• _What you will do_
Repeat exactly, and only, the lines below starting at the line that contains "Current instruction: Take" and ending at the line that contains "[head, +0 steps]", inclusive of both.

★ ★ ★ ★

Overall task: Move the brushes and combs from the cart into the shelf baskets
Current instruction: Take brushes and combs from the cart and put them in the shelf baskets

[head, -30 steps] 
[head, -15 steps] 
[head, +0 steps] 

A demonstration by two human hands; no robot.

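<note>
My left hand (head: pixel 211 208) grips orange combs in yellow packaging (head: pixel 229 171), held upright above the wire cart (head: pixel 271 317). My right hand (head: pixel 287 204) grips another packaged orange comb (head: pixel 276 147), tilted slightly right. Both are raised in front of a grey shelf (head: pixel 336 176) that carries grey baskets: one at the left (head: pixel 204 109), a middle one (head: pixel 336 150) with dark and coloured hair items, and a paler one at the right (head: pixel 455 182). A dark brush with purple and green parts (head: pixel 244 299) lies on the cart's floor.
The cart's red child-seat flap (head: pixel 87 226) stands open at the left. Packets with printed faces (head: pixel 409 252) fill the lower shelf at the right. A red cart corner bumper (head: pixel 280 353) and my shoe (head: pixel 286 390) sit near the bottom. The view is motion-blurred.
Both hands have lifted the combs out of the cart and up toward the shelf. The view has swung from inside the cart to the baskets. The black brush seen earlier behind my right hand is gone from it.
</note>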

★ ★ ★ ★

• _Task solution_
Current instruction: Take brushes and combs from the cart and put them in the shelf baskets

[head, -30 steps] 
[head, -15 steps] 
[head, +0 steps] 

With this output, the exercise is done.